Il meccanismo scoperto dovrebbe essere applicabile anche ad altre malattie neurodegenerative

Quattro ricercatori della Fondazione ISI, dell’Università degli Studi di Milano e del CNR, combinando la fisica con la biomedicina, hanno compreso come funziona l’aggregazione delle proteine in disordini di tipo neurodegenerativo quali FENIB (encefalopatia con corpi d'inclusione di neuroserpina), Alzheimer, Parkinson e Huntington. Per svelarlo hanno studiato una trasformazione che in fisica ricorda quella di una ‘transizione di fase’ in cui un liquido passa allo stato gassoso, in una condizione di ‘non-equilibrio’, cioè una sorta di ‘processo di non ritorno’.
Secondo quanto emerso dal lavoro “Protein accumulation in the endoplasmic reticulum as a non-equilibrium phase transition” pubblicato dalla prestigiosa rivista scientifica Nature Communication, le proteine 'complici' di queste malattie, come in un ‘passaggio irreversibile da liquido a gas’, si accumulano e non riescono più ad uscire. Nella regolazione del processo, secondo un’ipotesi, potrebbe essere coinvolto il metabolismo dei lipidi.

 

Lo studio potrebbe aprire prospettive per migliorare l’approccio diagnostico.

“Il nostro lavoro parte dallo studio dell'accumulo di proteine nel reticolo endoplasmatico”, spiega a QuotidianoSanità Stefano Zapperi, ricercatore ISI, che firma l'articolo assieme a Zoe Burdrikis (Fondazione ISI), Giulio Costantini (CNR) e Caterina La Porta (Dipartimento di Bioscienze dell'Università di Milano). “È lì che vengono alla luce le prime tracce della malattia. Se la persona è sana – nello stato fisiologico e naturale – le proteine prodotte si degradano e vengono distribuite nell'organismo. Nella malattia l'accumulo prosegue invece in modo aberrante: le proteine vengono prodotte ma non riescono più a uscire. Ciò che è interessante è che questo processo avviene in modo analogo a una transizione di fase, come la trasformazione di un liquido in gas. Pensiamo a quando si passa dai 99,5 gradi ai 100 gradi nella temperatura dell'acqua: il cambiamento è piccolissimo, quasi impercettibile, eppure l'effetto è radicale. Da quel momento l'acqua passa dalla forma liquida a quella gassosa. Qualcosa del genere avviene nel reticolo, nella fase di transizione in cui le proteine non vengono più degradate e inizia l'accumulo aberrante”.

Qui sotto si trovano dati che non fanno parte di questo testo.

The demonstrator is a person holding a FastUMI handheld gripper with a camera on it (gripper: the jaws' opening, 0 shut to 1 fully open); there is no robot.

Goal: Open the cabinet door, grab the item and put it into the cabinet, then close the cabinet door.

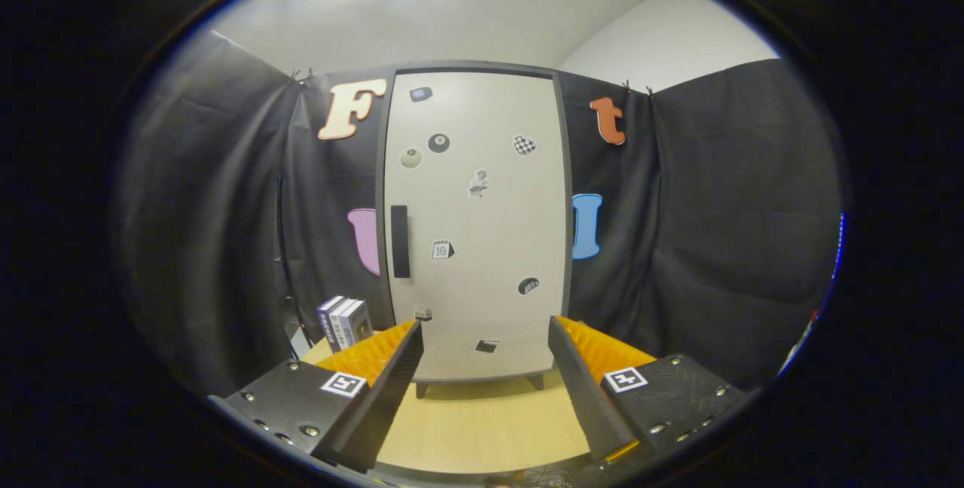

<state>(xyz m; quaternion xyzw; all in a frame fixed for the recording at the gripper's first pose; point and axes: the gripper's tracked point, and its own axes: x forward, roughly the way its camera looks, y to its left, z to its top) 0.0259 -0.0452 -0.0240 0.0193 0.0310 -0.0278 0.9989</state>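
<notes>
claw (486,337): fingers spread wide, nothing between them, hovering over the wooden counter (482,428) | cabinet (476,224): upright beyond the fingers, door closed, dark handle (400,241) on its left side, stickers across the door | item: small boxes (344,321) standing on the counter left of the cabinet, just beyond the left finger

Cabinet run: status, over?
Gripper open, holding nothing. Cabinet door shut, handle untouched. Item box standing left of cabinet. Nothing in the way.
</notes>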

Studiando la cinetica di aggregazione di proteine, attraverso la simulazione della diffusione di polimeri lineari, il gruppo di lavoro è riuscito a utilizzare con successo questo modello per descrivere dati sperimentali ottenuti in passato su altri pazienti. In particolare, sulla rimozione di beta-amiloide dal sistema nervoso centrale, permettendo di prevedere il comportamento atteso con la progressione del morbo di Alzheimer.

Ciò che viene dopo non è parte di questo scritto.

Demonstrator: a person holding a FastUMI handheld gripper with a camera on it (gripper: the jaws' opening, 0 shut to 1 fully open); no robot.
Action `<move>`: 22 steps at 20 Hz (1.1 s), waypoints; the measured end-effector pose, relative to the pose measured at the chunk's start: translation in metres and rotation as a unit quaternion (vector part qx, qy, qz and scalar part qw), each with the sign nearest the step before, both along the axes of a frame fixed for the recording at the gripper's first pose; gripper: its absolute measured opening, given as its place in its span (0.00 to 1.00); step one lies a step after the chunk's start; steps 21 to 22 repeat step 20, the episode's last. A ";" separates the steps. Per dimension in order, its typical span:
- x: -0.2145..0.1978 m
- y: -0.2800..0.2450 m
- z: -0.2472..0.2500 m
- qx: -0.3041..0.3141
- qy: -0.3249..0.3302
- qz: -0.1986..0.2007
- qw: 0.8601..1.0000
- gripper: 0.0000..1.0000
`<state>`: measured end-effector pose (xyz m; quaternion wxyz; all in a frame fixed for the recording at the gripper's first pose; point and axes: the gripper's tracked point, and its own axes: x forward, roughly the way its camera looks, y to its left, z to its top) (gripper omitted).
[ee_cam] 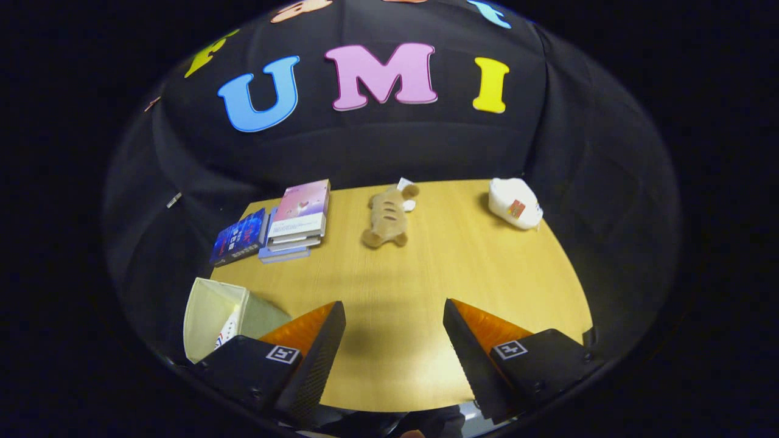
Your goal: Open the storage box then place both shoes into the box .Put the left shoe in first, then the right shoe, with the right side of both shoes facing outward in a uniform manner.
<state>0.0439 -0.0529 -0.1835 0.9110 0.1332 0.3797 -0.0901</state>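
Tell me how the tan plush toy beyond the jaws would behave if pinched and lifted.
The tan plush toy looks soft and stuffed, so it would probably squash and sag rather than stay stiff. It seems light for its size. Lying flat on the wooden table, it is unlikely to roll. The gripper is open, jaws apart over bare tabletop.

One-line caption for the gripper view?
Open gripper above wooden table; open box beside it, books, plush toy, white bundle beyond.
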 end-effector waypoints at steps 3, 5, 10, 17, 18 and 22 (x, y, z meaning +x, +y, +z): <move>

“Noi abbiamo svolto un lavoro particolarmente attento sull'Alzheimer” continua Zapperi “ma il nostro modello può essere utilizzato anche nello studio delle altre malattie degenerative che presentano processi comuni. La fisica in questo caso si affianca allo studio in vitro, offrendo nuove prospettive d'analisi sull'aggregazione e sul deposito di proteine in situazioni aberranti. È una innovazione importante, perché in futuro simili tecniche potrebbero offrire un decisivo contributo a livello diagnostico: individuando il momento in cui si arriva alla transizione di fase, si può sapere in anticipo quanto il paziente si sta avvicinando alla malattia e agire di conseguenza”.